Chaque mercredi, on rend hommage à un grand classique du cinéma. A voir ou à revoir.
La Ruée vers l’or de Charlie Chaplin
En 1896, dans le Klondike, la ruée vers l’or attire des foules de prospecteurs. L’un d’eux, un vagabond solitaire, en tentant d’échapper à une tempête de neige se réfugie dans la cabane isolée d’un dangereux criminel, Black Larsen, qui tente de l’en déloger. Arrive alors un chercheur d’or, Big Jim, qui envoie Larsen à la recherche de nourriture, mais ce dernier va tenter de s’emparer du filon découvert par Big Jim. Suivra une succession d’aventures…

Sorti en 1925, La Ruée vers l’or est – avec Le Kid – l’œuvre majeure de la période muette de Chaplin et compte des scènes devenues mythiques comme le repas de chaussure, la danse des petits pains et celle de la maison en équilibre au bord d’une falaise. Quant au scénario, il se présente comme une succession de séquences disparates et parfois répétitives. A l’inverse de Buster Keaton, l’autre génie comique de l’époque, dont la mise en scène utilise à merveille les grands espaces et la nature, Charlie Chaplin – particulièrement dans La Ruée vers l’or – se tourne vers des espaces clos (deux cabanes, un saloon) plus propices à son jeu d’acteur.
Rêve américain
Catastrophes, quiproquos, histoire d’amour : le canevas est bien connu et le personnage de Charlot évolue en terrain conquis. En dépit de son happy end, le film charrie, comme souvent chez Chaplin, une vision noire de l’humanité. Ici, l’instinct de survie peut virer rapidement à l’instinct de mort (Big Jim taraudé par la faim et des hallucinations veut manger son camarade d’infortune, Black Larsen est un tueur sans scrupules) tandis que Georgia (danseuse de saloon dont le héros est amoureux) et ses amies se moquent de ce vagabond plein d’illusions.

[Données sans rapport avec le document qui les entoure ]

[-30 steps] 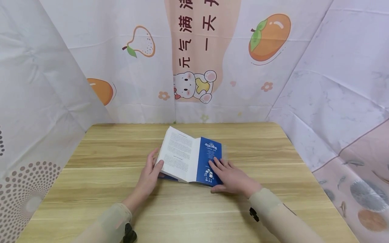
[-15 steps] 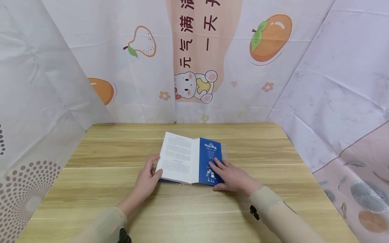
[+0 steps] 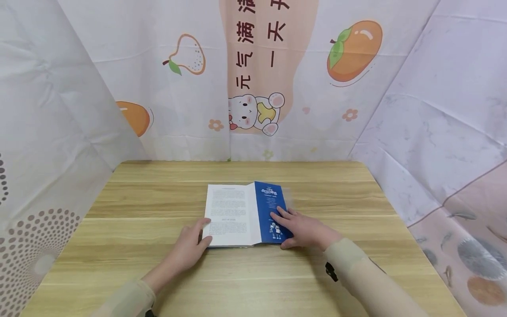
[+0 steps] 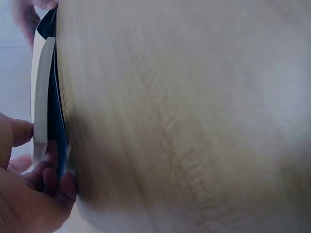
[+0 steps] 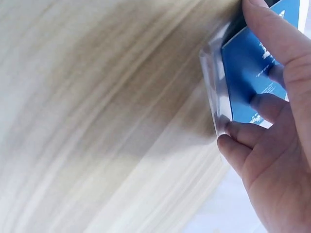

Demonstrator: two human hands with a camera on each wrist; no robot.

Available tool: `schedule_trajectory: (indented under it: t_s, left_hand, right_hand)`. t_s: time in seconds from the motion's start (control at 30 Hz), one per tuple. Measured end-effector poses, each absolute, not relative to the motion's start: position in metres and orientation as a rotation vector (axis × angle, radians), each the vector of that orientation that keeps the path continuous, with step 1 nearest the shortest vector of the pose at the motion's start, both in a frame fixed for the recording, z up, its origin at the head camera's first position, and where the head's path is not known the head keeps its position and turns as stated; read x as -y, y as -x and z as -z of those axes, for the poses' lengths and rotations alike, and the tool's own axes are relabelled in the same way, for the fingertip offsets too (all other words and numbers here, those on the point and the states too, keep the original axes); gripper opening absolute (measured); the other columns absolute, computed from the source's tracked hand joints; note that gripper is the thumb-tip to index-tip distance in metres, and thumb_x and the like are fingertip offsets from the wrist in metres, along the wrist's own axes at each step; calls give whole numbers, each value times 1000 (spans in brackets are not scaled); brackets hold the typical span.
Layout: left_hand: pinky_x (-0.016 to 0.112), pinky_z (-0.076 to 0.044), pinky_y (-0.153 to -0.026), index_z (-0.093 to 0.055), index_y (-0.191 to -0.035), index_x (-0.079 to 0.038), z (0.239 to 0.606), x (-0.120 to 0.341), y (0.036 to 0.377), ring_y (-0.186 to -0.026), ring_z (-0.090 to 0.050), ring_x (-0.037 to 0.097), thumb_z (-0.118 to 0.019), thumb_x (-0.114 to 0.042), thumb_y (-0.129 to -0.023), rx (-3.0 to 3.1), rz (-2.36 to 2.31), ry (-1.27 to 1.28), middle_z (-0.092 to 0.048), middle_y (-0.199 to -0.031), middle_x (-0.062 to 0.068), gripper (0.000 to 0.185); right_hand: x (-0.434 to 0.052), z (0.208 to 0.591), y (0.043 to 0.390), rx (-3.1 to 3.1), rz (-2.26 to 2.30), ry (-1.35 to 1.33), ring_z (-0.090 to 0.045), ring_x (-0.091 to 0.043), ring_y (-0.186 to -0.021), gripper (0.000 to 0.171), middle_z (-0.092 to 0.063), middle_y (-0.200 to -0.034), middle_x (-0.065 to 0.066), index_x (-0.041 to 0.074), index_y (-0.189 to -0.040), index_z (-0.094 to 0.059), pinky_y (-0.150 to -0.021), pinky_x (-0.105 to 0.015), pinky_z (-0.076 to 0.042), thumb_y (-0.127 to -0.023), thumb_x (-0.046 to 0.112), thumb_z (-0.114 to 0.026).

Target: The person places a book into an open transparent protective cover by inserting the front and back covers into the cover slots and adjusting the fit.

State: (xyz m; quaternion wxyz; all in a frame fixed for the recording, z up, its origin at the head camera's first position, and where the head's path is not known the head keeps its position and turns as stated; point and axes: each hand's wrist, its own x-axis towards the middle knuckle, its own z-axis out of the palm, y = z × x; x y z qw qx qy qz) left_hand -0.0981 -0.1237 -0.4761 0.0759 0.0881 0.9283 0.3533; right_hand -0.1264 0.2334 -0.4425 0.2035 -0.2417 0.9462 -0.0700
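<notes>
An open book (image 3: 229, 215) lies on the wooden table, a white printed page on its left and a blue flap (image 3: 266, 200) with white print and cartoon figures on its right. At the book's left edge, my left hand (image 3: 190, 246) pinches the block of pages; the left wrist view has the thumb against the page block (image 4: 43, 92) and the fingers curled beneath, above the dark cover. My right hand (image 3: 306, 230) rests on the blue flap with fingers spread. In the right wrist view, two fingertips touch the clear plastic jacket (image 5: 214, 85) along the outer edge.
The wooden table (image 3: 336, 193) extends around the book on all sides. Behind it hangs a white cloth (image 3: 190, 149) printed with fruit, flowers and characters. More patterned cloth hangs at the left and right sides.
My left hand has moved toward me and slightly left, lowering and turning the left part of the book until its page lies flatter and straighter. My right hand has stayed on the blue flap.
</notes>
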Motion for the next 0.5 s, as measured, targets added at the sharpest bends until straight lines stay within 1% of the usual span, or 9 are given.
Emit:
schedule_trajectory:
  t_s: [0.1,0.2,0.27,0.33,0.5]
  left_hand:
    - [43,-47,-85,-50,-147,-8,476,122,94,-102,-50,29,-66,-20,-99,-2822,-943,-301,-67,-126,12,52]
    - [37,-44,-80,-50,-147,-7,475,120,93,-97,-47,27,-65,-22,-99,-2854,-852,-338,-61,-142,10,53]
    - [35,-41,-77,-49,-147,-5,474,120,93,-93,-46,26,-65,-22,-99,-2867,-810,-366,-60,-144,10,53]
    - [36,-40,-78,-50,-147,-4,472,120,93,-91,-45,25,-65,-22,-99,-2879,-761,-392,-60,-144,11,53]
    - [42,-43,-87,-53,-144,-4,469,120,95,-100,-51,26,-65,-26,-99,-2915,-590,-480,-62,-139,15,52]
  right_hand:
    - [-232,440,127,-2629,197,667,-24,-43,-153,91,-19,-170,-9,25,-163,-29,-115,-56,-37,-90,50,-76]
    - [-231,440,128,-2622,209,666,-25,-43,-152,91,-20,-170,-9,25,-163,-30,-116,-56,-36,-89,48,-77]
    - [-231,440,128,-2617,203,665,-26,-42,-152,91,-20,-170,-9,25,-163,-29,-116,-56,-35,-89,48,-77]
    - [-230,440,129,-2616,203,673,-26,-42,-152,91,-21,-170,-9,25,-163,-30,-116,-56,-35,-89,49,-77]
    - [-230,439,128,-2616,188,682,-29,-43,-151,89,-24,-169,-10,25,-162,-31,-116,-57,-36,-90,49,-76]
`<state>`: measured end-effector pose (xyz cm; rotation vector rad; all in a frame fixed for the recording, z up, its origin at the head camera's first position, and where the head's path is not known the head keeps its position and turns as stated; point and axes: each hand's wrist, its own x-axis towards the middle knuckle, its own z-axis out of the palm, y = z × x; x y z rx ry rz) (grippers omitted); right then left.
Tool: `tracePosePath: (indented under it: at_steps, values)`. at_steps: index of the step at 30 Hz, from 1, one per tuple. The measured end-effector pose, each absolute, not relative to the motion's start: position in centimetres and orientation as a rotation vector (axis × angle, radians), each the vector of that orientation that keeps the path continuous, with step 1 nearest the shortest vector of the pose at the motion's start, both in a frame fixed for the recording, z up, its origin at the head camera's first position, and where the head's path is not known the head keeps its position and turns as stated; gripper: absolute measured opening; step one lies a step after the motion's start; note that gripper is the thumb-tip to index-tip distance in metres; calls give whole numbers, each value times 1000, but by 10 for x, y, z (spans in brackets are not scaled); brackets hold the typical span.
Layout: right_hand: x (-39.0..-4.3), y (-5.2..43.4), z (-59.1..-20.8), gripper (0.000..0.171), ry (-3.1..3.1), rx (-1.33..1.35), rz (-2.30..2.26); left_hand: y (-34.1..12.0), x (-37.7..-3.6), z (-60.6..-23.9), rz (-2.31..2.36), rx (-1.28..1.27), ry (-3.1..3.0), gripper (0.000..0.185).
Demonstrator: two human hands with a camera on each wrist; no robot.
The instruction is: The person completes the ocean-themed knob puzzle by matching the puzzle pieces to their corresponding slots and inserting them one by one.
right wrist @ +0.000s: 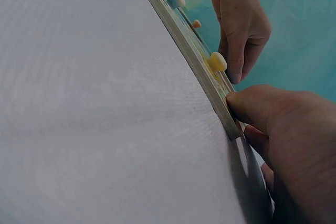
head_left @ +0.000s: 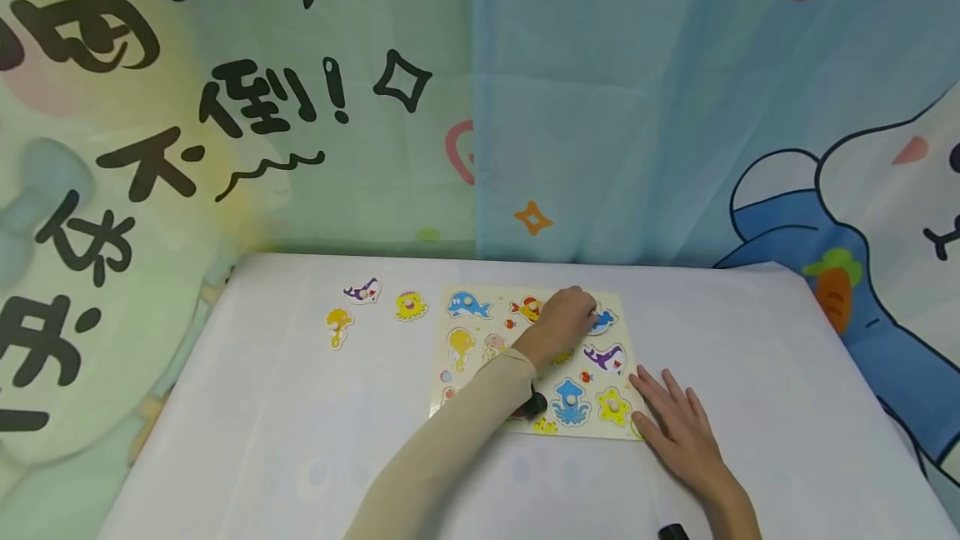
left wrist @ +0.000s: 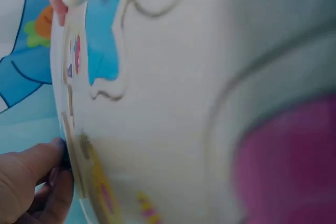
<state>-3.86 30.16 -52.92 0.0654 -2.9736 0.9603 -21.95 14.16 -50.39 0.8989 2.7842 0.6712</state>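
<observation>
Left hand point(head_left: 562, 323) is pinching a blue piece point(head_left: 603, 322) on the puzzle board point(head_left: 594, 426), grip nearly closed. Right hand point(head_left: 681, 436) is resting, grip spread, thumb touching board edge.

The board point(head_left: 504, 293) is showing pale cream; its whale piece point(head_left: 468, 304), octopus piece point(head_left: 572, 401) and corner dolphin piece point(head_left: 603, 323) are wearing blue, while the starfish piece point(head_left: 614, 407) is gleaming yellow; the loose seahorse point(head_left: 339, 328) is showing yellow; the cloth point(head_left: 285, 440) is lying white; the sleeve point(head_left: 450, 440) is showing beige; the backdrop point(head_left: 600, 90) is pairing green with light blue, its lettering point(head_left: 258, 92) running black.
</observation>
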Motion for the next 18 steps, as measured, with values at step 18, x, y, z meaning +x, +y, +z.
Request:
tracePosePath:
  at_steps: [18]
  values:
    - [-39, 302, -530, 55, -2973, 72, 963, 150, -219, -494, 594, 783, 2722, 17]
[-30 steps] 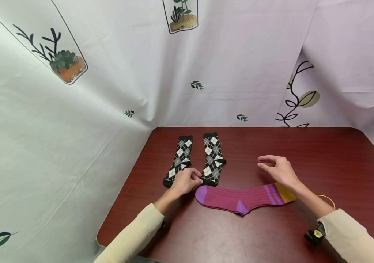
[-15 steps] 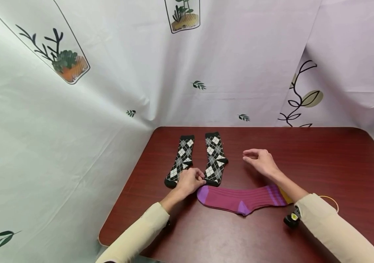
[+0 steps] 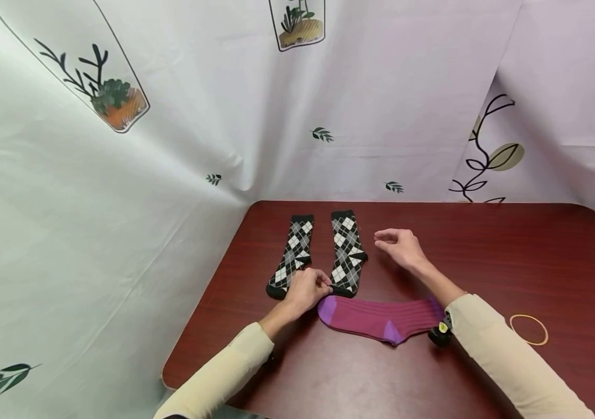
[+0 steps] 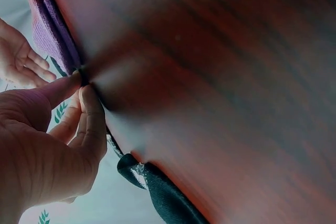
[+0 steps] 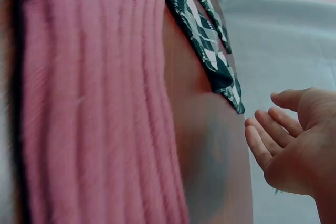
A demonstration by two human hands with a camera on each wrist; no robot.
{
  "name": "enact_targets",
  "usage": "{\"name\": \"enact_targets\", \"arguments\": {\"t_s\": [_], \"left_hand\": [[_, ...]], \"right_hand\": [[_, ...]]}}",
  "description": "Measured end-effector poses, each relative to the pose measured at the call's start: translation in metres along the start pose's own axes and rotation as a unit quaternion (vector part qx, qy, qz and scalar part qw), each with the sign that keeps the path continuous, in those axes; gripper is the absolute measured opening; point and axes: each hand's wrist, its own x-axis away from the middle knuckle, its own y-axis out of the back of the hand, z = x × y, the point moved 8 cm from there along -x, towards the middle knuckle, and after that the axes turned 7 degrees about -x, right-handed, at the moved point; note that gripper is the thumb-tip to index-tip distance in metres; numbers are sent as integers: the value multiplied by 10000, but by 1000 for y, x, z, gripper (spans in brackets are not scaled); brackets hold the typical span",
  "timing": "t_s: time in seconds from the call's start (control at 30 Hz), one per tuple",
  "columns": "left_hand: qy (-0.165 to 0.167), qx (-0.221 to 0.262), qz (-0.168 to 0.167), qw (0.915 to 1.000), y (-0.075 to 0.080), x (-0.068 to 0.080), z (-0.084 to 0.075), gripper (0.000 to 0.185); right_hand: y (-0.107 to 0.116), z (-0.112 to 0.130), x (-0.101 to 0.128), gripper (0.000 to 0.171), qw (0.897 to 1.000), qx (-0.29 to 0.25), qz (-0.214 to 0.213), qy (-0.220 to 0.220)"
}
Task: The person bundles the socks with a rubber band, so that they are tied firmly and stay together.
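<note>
Two black, white and grey argyle socks lie flat side by side, the right argyle sock (image 3: 348,247) and the left argyle sock (image 3: 294,247). My left hand (image 3: 305,289) pinches the black toe of the right one between thumb and fingertips; its wrist lies over the left sock's foot end. My right hand (image 3: 401,247) hovers to the right of the right argyle sock, fingers loosely bent and holding nothing. Below lies a magenta sock (image 3: 365,317) with purple toe and heel; my right forearm hides its cuff. The right wrist view shows its ribbed leg (image 5: 100,103) close up.
A thin yellow ring, like a rubber band (image 3: 525,315), lies on the reddish-brown table (image 3: 512,250) right of my right forearm. White printed cloth (image 3: 381,105) hangs behind and along the table's left side.
My right hand has moved left and away from me, from above the magenta sock's cuff towards the right argyle sock. My left hand keeps its pinch. The view has shifted slightly.
</note>
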Motion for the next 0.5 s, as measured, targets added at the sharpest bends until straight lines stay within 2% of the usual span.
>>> {"name": "enact_targets", "arguments": {"t_s": [0.1, 0.27, 0.5], "left_hand": [[35, 51, 60, 10000, -2, 0, 3, 8], [-87, 229, 178, 9995, -4, 1, 8, 5], [-211, 484, 357, 9980, 1, 2, 10, 6]], "right_hand": [[-4, 0, -8, 33, 9999, -118, -26, -112], [-11, 0, -19, 33, 9992, -266, -42, -281], [-19, -2, -34, 33, 9989, -301, -87, -337]]}}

En outre, le rêve américain semble se limiter à l’appât du gain, à la fièvre de l’or, à la quête solitaire de la richesse. En 1925, Chaplin enrobe encore tout cela de bons sentiments et il faudra attendre Monsieur Verdoux en 1947 pour qu’il laisse libre cours à son pessimisme foncier. Si l’acteur et metteur en scène livra en 1942 une version plus courte et sonorisée de son film, c’est dans sa version originale muette, avec sa remarquable partition musicale, qu’il faut voir La Ruée vers l’or.